**EXERCISE INSTRUCTIONS:** Once you find the line with "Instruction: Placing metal" in the listing below, set down exactly every line from it through the line with "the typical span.", but no pictures.

**RECORDS FOR THIS EXERCISE:**
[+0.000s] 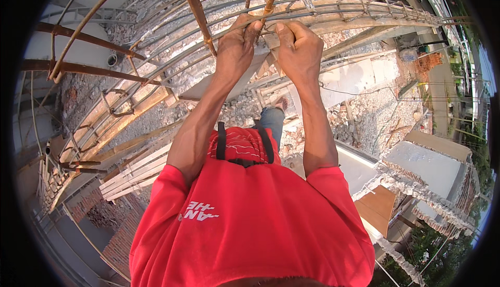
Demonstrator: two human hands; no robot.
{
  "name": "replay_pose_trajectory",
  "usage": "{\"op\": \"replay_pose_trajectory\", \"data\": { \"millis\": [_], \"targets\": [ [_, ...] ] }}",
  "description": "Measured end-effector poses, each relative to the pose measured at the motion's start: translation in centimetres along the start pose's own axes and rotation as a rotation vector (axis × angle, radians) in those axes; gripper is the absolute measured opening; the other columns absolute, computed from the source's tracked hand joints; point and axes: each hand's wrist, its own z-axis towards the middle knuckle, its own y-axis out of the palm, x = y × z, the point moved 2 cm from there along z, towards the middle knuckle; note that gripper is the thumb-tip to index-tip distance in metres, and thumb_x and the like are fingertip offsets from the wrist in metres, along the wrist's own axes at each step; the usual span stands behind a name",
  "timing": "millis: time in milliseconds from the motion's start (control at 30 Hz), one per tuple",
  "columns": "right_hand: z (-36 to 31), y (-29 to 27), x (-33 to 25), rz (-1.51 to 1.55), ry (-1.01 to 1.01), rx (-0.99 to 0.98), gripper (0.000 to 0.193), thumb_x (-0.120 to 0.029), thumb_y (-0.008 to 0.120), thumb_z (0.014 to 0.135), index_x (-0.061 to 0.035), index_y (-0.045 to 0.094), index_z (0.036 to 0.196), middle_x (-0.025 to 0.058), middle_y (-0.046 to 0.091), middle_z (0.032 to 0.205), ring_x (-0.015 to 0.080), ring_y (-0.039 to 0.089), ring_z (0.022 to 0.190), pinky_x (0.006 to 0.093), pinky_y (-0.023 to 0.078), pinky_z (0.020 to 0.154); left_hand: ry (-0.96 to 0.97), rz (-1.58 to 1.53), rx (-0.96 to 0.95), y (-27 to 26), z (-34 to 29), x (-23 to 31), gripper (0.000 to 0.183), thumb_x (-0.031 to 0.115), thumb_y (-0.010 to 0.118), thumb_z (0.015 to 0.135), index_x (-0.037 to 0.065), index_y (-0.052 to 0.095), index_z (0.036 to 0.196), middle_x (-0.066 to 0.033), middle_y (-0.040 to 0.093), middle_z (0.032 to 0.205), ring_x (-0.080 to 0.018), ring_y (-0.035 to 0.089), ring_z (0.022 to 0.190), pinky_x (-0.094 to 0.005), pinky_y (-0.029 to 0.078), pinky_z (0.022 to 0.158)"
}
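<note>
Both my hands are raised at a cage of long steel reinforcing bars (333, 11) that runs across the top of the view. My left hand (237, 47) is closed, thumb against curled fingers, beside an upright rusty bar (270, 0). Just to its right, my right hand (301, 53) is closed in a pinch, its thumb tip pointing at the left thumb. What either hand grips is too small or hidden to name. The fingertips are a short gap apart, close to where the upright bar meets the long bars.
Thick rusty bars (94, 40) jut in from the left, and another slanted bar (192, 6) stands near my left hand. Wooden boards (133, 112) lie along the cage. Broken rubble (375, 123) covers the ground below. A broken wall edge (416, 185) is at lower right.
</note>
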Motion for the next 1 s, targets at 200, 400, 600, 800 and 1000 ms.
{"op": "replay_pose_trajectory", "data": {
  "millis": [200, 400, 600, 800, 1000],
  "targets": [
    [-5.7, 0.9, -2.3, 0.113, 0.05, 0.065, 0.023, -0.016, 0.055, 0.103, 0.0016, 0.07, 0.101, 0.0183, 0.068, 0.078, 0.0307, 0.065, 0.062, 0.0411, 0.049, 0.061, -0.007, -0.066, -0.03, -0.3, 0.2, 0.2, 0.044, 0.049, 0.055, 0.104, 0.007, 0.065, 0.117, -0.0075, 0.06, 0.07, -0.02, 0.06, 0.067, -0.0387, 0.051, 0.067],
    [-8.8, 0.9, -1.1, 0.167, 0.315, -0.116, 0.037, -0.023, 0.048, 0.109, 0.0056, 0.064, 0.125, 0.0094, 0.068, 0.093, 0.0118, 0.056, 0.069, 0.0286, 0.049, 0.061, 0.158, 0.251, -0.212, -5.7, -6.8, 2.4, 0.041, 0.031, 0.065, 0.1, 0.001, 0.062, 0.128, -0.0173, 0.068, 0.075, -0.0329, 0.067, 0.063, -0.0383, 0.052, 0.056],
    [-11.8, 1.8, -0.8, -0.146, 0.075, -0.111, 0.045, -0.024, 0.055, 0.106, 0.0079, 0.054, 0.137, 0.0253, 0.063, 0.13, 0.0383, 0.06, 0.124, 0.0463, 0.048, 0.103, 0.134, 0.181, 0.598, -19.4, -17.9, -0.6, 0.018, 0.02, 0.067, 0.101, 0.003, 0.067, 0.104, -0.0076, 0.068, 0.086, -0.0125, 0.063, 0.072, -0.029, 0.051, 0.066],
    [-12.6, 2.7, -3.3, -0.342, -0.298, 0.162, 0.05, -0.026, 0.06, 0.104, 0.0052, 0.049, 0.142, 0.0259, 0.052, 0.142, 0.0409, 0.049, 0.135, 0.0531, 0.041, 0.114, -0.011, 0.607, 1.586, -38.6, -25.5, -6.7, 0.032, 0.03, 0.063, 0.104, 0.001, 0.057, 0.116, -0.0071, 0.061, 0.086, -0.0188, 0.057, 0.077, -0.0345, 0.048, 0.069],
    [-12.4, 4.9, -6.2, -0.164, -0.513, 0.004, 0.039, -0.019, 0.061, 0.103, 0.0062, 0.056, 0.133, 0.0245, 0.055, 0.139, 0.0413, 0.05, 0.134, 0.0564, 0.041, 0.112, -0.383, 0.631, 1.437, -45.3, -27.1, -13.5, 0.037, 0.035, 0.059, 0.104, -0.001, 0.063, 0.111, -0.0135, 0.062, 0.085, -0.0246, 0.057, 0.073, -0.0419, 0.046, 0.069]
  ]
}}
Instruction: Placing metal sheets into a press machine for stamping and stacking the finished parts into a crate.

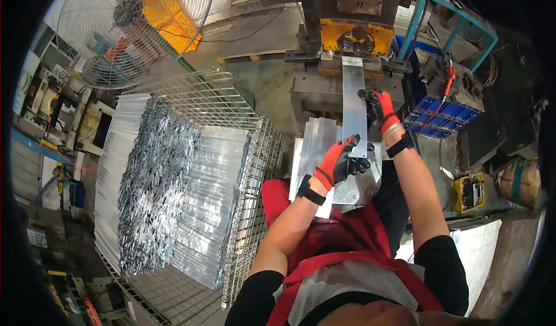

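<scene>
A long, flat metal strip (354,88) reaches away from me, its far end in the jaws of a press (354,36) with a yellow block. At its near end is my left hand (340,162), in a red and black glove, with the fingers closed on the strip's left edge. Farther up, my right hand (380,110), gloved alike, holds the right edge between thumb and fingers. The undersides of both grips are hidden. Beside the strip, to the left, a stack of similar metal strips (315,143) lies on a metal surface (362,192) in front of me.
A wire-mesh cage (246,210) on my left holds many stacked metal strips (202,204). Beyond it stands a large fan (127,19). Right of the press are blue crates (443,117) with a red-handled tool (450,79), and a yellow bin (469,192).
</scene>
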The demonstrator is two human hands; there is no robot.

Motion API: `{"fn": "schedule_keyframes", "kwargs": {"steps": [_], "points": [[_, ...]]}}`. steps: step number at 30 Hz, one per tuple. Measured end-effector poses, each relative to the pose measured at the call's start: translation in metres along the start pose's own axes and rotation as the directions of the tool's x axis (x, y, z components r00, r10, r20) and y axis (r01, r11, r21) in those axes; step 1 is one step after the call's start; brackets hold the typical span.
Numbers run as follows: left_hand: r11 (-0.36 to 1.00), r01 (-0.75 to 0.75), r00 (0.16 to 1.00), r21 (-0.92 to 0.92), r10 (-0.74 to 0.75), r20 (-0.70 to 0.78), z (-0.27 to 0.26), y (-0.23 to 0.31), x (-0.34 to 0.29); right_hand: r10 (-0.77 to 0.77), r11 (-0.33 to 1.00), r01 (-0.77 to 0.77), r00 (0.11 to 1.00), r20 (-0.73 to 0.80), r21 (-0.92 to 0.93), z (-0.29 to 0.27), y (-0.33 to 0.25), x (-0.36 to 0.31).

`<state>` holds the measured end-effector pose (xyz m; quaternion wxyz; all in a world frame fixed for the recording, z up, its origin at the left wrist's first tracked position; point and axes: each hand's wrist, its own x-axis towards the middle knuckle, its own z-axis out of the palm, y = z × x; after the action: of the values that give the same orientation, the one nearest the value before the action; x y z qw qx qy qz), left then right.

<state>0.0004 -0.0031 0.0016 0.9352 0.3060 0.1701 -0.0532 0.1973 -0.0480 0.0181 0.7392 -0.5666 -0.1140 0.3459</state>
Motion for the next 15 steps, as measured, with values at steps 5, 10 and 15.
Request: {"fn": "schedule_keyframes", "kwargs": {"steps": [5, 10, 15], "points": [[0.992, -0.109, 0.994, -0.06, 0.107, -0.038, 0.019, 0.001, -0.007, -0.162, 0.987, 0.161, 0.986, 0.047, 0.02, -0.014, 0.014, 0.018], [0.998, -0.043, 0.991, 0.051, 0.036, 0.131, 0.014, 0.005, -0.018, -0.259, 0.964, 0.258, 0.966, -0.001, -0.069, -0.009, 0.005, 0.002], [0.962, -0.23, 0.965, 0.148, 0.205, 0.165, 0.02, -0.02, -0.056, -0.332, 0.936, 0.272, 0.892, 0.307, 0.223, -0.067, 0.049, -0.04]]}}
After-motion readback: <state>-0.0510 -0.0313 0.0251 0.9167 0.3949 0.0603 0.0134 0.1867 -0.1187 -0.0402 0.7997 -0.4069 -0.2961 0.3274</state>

**TASK RESPONSE:**
Instruction: Placing metal sheets into a press machine for stamping and stacking the finished parts into a crate.


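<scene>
A long, flat metal strip (354,88) reaches away from me, its far end in the jaws of a press (354,36) with a yellow block. At its near end is my left hand (340,162), in a red and black glove, with the fingers closed on the strip's left edge. Farther up, my right hand (380,110), gloved alike, holds the right edge between thumb and fingers. The undersides of both grips are hidden. Beside the strip, to the left, a stack of similar metal strips (315,143) lies on a metal surface (362,192) in front of me.
A wire-mesh cage (246,210) on my left holds many stacked metal strips (202,204). Beyond it stands a large fan (127,19). Right of the press are blue crates (443,117) with a red-handled tool (450,79), and a yellow bin (469,192).
</scene>
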The demonstrator is two human hands; there is no robot.

Motion API: `{"fn": "schedule_keyframes", "kwargs": {"steps": [_], "points": [[_, ...]]}}`. steps: step number at 30 Hz, one per tuple. Measured end-effector poses, each relative to the pose measured at the call's start: translation in metres along the start pose's own axes and rotation as the directions of the tool's x axis (x, y, z components r00, r10, r20) and y axis (r01, r11, r21) in those axes; step 1 is one step after the call's start; brackets hold the typical span.

The output requires no further additions.